EXERCISE AIM: Take the entries below and print, exactly, the stretch from the line containing "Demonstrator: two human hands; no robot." through the line containing "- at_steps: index", both included.

RECORDS TO PROCESS:
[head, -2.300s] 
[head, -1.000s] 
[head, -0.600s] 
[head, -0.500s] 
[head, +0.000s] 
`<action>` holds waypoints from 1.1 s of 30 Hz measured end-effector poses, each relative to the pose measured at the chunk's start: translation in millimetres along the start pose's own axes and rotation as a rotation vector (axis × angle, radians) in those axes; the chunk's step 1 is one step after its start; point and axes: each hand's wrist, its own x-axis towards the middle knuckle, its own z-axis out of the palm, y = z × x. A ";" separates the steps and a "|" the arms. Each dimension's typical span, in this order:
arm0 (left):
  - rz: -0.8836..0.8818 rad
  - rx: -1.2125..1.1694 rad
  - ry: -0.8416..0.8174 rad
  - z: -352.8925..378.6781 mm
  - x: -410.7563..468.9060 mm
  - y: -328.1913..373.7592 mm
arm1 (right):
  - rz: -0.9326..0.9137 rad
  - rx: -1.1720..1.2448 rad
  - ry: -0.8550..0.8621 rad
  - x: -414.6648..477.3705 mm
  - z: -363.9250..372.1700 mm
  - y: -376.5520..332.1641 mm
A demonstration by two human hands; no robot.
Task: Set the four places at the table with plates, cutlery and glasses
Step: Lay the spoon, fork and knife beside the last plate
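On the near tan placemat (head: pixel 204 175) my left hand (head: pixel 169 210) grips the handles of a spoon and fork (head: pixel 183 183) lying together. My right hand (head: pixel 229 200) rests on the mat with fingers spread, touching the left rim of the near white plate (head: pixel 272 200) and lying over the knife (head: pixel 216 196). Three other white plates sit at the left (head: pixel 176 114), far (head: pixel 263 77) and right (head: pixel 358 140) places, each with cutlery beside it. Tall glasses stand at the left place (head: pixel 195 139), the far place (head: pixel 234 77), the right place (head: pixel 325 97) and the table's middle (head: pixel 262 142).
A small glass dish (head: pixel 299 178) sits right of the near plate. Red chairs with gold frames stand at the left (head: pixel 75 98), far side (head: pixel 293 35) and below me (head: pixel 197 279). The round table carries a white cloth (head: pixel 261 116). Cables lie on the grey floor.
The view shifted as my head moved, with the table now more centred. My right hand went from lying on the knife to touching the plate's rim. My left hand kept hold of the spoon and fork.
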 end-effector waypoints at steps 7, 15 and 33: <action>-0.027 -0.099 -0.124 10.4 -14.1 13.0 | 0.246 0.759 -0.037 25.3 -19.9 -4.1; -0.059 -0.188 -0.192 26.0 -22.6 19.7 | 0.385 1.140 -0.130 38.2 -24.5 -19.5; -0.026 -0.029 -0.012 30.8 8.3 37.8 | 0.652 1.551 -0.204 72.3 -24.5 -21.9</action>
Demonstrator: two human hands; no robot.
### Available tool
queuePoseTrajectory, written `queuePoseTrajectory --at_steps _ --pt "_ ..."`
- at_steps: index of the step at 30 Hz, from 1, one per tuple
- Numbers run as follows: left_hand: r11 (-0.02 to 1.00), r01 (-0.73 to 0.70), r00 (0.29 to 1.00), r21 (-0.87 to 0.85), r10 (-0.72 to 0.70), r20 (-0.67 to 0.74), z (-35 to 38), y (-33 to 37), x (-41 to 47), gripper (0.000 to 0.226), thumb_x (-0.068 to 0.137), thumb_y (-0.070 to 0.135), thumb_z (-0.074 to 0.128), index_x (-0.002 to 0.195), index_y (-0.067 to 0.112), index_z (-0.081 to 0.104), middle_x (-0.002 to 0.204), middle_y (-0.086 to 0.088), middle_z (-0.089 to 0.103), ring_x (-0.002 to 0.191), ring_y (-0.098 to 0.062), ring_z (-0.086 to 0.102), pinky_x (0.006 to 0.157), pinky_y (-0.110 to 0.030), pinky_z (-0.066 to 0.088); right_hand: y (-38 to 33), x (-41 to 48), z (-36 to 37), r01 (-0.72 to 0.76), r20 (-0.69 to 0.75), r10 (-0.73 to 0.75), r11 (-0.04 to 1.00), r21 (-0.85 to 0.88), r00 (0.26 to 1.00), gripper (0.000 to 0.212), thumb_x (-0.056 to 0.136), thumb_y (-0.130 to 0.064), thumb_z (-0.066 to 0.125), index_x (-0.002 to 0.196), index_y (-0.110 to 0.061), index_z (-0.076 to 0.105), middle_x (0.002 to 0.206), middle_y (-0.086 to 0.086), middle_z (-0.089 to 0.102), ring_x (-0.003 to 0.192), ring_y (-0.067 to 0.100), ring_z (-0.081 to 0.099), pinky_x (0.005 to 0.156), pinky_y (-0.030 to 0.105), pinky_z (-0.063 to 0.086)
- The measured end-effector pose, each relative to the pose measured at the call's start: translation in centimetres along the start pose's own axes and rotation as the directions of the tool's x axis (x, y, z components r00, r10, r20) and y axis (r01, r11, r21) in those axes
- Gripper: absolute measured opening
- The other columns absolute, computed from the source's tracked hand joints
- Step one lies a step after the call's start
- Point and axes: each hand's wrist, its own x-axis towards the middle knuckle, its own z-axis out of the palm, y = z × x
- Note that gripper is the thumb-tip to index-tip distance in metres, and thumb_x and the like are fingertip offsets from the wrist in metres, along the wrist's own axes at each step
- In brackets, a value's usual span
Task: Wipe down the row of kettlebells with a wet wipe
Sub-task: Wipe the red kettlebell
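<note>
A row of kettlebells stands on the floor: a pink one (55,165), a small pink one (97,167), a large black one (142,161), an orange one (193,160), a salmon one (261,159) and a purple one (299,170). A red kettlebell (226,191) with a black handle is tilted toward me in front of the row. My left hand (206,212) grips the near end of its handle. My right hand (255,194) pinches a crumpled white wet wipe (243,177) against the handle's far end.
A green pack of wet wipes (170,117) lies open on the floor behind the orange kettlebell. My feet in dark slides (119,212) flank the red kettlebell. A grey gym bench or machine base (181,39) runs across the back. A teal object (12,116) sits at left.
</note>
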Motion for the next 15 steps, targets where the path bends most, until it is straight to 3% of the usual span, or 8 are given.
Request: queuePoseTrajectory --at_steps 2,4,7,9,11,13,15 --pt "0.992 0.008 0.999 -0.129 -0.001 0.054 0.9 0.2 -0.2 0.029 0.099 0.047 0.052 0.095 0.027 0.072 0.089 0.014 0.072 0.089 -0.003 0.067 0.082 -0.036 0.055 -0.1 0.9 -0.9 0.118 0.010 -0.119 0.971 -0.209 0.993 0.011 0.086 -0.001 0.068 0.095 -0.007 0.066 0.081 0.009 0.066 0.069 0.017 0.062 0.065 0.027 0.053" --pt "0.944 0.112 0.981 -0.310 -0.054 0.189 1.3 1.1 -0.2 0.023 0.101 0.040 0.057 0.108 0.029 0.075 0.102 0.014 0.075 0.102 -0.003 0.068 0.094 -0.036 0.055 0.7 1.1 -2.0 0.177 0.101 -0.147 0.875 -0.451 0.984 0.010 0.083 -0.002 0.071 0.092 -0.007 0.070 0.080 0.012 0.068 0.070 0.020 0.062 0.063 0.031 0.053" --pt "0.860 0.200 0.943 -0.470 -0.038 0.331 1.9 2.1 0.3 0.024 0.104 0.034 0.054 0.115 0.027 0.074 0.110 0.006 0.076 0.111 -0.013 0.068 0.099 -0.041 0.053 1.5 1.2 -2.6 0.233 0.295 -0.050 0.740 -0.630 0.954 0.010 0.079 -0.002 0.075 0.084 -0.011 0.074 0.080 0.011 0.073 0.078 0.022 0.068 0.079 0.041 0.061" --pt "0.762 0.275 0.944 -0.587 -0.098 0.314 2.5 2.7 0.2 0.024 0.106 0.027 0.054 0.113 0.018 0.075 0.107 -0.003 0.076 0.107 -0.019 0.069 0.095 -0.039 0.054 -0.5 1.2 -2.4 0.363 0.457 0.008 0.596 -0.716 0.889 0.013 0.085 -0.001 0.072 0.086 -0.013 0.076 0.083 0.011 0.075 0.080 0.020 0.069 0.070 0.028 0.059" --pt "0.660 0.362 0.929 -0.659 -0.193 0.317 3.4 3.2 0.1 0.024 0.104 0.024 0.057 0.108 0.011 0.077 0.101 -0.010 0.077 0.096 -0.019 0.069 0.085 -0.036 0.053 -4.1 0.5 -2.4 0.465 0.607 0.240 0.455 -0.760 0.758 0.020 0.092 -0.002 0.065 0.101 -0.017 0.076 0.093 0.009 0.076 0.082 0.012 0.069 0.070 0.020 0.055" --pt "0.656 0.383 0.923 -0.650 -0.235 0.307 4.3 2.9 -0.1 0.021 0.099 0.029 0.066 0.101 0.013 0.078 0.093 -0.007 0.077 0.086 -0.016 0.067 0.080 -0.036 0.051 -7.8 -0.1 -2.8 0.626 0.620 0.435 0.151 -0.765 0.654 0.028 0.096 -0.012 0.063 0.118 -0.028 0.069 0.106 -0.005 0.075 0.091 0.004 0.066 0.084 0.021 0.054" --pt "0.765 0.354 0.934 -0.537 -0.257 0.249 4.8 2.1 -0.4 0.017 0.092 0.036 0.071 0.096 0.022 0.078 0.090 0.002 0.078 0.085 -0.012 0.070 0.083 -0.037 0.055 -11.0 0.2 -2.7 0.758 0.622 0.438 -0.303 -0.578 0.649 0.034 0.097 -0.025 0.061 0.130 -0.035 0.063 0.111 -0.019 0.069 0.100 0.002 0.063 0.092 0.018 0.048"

EXPECTED ANSWER:
Demonstrator: two human hands; no robot.
### Available tool
queuePoseTrajectory, written `queuePoseTrajectory --at_steps _ --pt "_ ..."`
- at_steps: index of the step at 30 Hz, from 1, one per tuple

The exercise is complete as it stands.